Contributions to the field of nursing, health or public policy
Storytelling or use of books has accentuated and/or accentuates the care dimension, so often neglected in the current care model, since insofar as it focuses care in each case, in the child and in the family; it enriches and differentiates nursing work. In this sense, it can be a trigger for the construction of therapeutic projects, bonds and success in the participation of the child and the family, producing a type of differentiated and low cost nursing care.

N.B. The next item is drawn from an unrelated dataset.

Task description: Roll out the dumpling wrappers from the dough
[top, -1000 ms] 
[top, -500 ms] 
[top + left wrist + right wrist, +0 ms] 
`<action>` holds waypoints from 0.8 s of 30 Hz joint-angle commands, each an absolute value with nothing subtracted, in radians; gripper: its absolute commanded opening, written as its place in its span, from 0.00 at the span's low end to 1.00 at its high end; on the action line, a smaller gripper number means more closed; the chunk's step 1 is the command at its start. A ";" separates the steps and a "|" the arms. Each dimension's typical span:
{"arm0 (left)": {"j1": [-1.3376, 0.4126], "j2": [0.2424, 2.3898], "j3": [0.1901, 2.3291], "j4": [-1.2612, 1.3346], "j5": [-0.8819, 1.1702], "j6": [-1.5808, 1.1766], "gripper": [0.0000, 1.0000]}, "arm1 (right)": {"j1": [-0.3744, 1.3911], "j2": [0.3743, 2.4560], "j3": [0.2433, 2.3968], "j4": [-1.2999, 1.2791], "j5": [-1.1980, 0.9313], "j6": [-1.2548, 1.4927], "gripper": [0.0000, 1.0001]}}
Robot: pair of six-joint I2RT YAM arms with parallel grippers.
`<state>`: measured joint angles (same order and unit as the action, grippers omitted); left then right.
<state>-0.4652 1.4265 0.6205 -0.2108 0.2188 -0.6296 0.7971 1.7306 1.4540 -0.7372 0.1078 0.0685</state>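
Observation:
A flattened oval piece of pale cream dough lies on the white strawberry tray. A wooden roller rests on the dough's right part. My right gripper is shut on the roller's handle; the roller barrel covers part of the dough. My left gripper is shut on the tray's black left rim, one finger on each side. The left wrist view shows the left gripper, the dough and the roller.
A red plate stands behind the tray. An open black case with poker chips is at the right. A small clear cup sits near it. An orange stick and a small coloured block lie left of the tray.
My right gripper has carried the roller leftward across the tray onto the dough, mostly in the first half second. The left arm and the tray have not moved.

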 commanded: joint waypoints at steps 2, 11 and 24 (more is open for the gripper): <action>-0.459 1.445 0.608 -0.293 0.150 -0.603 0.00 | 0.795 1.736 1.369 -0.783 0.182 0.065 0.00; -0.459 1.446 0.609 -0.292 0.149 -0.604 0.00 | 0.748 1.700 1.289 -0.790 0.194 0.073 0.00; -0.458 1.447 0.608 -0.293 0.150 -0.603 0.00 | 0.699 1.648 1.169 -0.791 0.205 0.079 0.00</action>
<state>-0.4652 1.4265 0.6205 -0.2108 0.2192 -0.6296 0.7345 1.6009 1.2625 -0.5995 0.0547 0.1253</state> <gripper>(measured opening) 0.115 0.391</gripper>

The search for articles that presented the use of stories in child care evidenced the situations in which it was used, such as: approach to a nursing procedure, venipuncture; preparation for surgery; reduction of anxiety in hospitalization; alternative therapeutic intervention to childhood cancer, coping with the consequences of chronic diseases and mental disorders in childhood; tool to initiate process of diagnosis and improvement in the treatment of HIV; understanding and improvement in the treatment of DM; humanization in the hospital; alternative tool of care teaching in course of graduation; in asthma-related health education and visual assessment; stimulating participation in the therapeutic process; and strategy of data collection in health research.

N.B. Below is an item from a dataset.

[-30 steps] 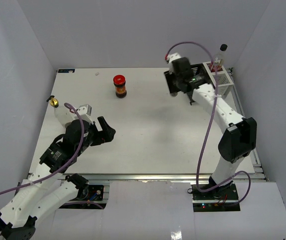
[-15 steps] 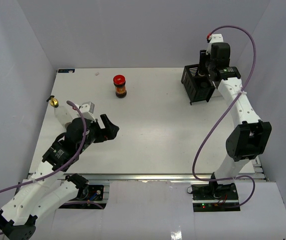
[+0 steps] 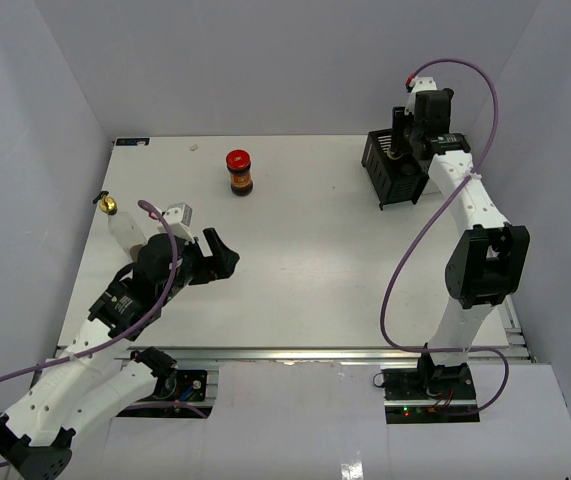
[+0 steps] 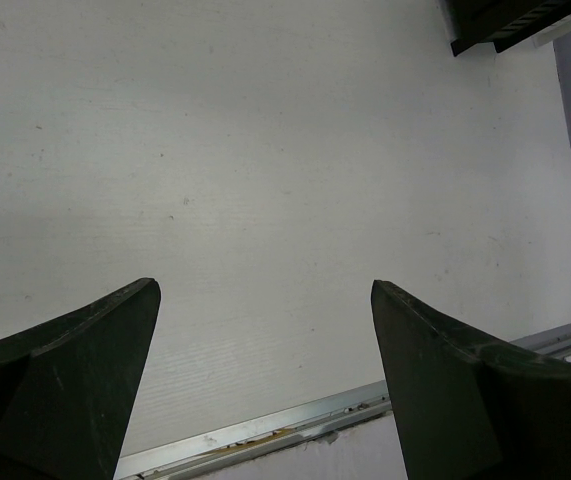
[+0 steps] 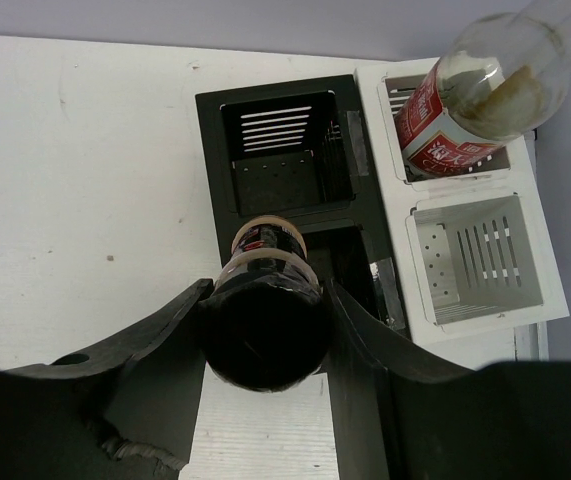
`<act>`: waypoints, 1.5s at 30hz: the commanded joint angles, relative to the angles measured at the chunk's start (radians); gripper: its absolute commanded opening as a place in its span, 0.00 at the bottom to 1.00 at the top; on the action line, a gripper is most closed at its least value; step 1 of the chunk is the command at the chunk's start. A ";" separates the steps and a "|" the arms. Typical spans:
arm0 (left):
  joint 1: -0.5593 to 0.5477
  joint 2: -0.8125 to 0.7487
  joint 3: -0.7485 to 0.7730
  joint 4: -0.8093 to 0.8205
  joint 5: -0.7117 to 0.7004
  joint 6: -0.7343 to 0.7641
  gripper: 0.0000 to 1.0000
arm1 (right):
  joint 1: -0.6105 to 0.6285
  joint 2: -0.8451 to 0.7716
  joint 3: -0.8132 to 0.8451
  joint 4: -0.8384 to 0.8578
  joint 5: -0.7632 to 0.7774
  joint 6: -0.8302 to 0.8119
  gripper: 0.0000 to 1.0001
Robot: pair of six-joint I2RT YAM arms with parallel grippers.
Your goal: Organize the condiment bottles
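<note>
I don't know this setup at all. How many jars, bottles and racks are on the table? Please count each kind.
Jars: 1, the red-lidded jar.
Bottles: 3, the gold-topped bottle, the red-labelled bottle standing in the white rack, and the black-capped bottle held in the right gripper.
Racks: 2, the black rack and the white rack.
Total: 6 in view.

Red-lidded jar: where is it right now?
Top view: the dark jar with red lid stands alone near the far edge of the table, left of centre, left of the black rack.
</note>
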 commanded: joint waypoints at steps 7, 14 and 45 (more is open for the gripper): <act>0.003 -0.003 -0.013 0.025 -0.015 0.009 0.98 | -0.007 0.025 0.045 0.008 0.008 0.007 0.08; 0.002 -0.006 -0.017 0.017 -0.027 0.008 0.98 | -0.016 0.036 0.017 0.022 -0.015 0.011 0.08; 0.002 0.029 0.003 0.018 -0.044 0.014 0.98 | -0.044 0.178 0.218 -0.222 -0.017 0.023 0.08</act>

It was also possible to realize that the contributions of storytelling to children are many, such as learning, strengthening of bonds, reflection, solving doubts, capacity for interaction, creativity and imagination. It was evident that the stories are pertinent interventions/strategies in child care and qualify Nursing, and may be associated with the therapeutic play. In addition, the stories provide an inclusive perspective, since even if the child does not move; they are relevant care tools and can be used with very sick children or with important physical limitations. Stories are capable of reducing stress, promoting bonding, and facilitating conversation about difficult situations, comforting, allowing play and being a tool for research in Nursing and in important situations in doing related to good care practices.
Situations dealt with the nursing care process in an expanded way, in hospitals, clinics, universities and schools. In addition, the stories were used in group and individualized assistance, through digital equipment, printed books, books to paint in the speech of the professionals who used the TP and also puppets. The stories of fairy tales were used in order to play and stimulate the imagination and the bond with the professionals, humanizing the nursing care. Specific stories of care were employed in a planned and structured way. Benefits provided added to those of fairytales, because in simple, accessible and ludic language, it was possible to intervene positively on needs that involved the health/disease process. Both have constituted important therapeutic resources and require further studies that best describe the differences. Thus, storytelling in the studies found was not compared to the practice of playing with other tools or TP, which also signals the importance of other researches.
As for the care model in which there was use of stories or tales, it was verified the intervention from the specific problems, in the contexts of the installed disease, but taking care of the needs of the children, widening the look on the care and respecting the time and the understanding of them.
Regarding the study settings, the infirmaries of children’s hospitals were predominant. No evidence was found on the use of children’s stories at children’s home, Intensive Care Unit, Urgency and Emergency services, and Basic Health Unit. It still lacks studies that point out the nursing records from this intervention, as well as studies that interface with the nursing process.